# DIRECTIONS
Search the listing for the string "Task" and copy every line that contains it.

# DATA RECORDS
= = = =

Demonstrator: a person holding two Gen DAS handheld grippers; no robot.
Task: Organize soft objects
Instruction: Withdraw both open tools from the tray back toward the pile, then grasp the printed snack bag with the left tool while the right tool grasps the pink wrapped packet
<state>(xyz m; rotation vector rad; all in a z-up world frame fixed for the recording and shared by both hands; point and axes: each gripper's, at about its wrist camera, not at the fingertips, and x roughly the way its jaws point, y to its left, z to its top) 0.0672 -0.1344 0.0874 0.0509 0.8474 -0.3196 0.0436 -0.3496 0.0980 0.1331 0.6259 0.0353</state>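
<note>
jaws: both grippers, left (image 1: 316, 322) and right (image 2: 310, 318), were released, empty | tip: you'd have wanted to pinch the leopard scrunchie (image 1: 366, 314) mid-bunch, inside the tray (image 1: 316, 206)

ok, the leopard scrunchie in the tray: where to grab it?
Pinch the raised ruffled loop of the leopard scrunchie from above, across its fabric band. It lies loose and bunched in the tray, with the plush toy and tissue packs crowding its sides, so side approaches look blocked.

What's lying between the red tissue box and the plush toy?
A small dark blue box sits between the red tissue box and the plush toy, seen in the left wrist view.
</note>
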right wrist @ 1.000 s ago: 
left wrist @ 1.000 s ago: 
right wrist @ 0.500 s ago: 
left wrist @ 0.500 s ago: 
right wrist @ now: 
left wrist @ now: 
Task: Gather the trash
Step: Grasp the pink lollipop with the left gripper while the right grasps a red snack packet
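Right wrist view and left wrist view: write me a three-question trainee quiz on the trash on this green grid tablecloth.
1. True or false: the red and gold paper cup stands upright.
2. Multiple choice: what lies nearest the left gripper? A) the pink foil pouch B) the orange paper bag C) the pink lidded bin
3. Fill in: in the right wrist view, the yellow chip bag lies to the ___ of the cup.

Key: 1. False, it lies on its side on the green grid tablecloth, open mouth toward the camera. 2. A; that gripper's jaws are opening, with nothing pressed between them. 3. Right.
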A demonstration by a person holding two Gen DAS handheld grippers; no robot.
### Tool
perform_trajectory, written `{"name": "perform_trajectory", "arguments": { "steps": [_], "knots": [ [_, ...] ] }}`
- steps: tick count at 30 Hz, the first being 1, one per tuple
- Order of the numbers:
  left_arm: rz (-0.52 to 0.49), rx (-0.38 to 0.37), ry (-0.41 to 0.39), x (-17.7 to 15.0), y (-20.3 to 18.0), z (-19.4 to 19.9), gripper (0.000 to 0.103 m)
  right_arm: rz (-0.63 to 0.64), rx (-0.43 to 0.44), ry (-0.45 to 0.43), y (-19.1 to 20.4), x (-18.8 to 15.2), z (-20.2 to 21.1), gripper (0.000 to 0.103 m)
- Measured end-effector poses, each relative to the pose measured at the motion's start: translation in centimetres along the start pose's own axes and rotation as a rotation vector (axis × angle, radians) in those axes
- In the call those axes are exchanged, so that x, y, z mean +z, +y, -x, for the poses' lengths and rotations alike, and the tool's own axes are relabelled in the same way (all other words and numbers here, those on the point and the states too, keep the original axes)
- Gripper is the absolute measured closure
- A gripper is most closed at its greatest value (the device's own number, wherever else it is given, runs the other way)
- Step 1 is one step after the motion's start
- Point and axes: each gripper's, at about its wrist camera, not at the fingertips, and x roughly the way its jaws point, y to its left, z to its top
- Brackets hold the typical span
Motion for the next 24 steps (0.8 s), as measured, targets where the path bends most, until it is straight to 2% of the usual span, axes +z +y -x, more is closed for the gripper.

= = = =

# EXPECTED OUTPUT
Task: Organize soft objects
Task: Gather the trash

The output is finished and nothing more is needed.